The transient effect mainly results from an abrupt change in the number of channels in WDM system, which gives rise to the cross gain saturation effect on the surviving channels in an EDFA. When the number of channels decreases, the input power to the amplifier is reduced, leading to amplification gain spike of the surviving channels, which can result in bit error rate (BER) increase through optical non-linear effect or receiver overloading. On the other hand, when channels are added, the input power to the amplifier increases, the existing channels will experience a temporary gain decrease, which tends to reduce the signal-to-noise ratio, leading to the BER increase. In order to maintain the transmission performance of the WDM systems using EDFAs in the event of channel add/drop, it is necessary to keep the above transient effect under control. One way to do it is to implement high speed gain control in EDFAs so that the amplifier gain is kept at an approximately constant level with the number of channels being added or dropped.
An effective way to achieve high speed gain control is to use a combination of feed forward and a classic proportional-integral-derivative (PID) feedback control methods.

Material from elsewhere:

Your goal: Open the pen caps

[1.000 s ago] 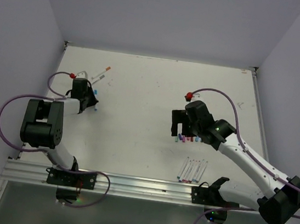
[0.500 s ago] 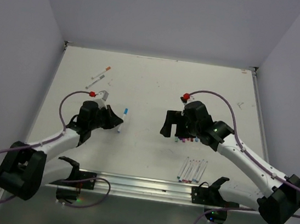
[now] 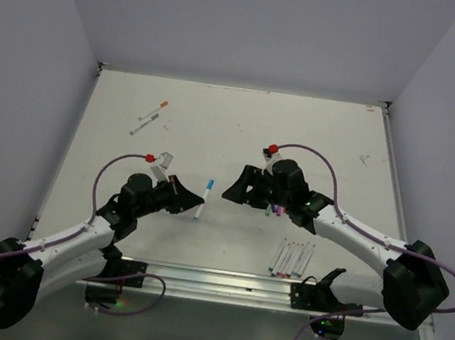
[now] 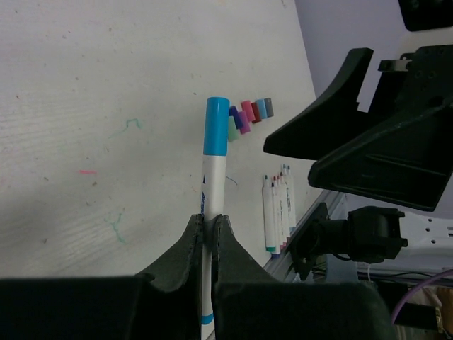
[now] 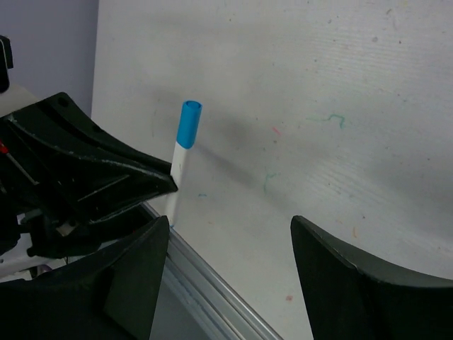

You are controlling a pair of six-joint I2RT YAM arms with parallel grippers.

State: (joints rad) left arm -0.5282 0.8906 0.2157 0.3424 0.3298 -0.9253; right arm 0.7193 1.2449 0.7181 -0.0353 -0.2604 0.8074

The feed forward control will adjust the pump power according to the input power change before the gain saturation process takes effect while the feedback control will make fine adjustment to achieve the gain convergence to the gain set point. In this arrangement, the feed forward control brings the amplifier quickly to the pump power set point that is very close to its steady-state target and the feedback PID control based on the error of the output power to its target is more accurate but relatively slow due to finite response time of the gain cross saturation effect. As a result, the degrees of gain over/under shot due to channel add/drop will be dependent on the accuracy of the feed forward control. To certain extend, the relation between the pump power and input signal power at a given gain target can be calibrated when the amplifiers are manufactured. However, this relation can change due to ambient temperature variation or device aging over its life time.
The slope efficiency and threshold of pump laser and the insertion loss of passive components in an EDFA, can change over temperature and over its life time. This is especially true for the un-cooled pump lasers which are sometimes favored due to low power consumption and compact size. Both slope efficiency and threshold of the un-cooled pumps are quite sensitive to operating temperature and can change significantly over time. In general, an EDFA is a time-varying system whose parameters change with time. In general, the calibrated relation between pump and input signal power will become inaccurate over time, which will result in the degraded transient control performance of the amplifier. To overcome this drawback, a self-adaptive feed forward control method can be used to dynamically correct the feed forward accuracy.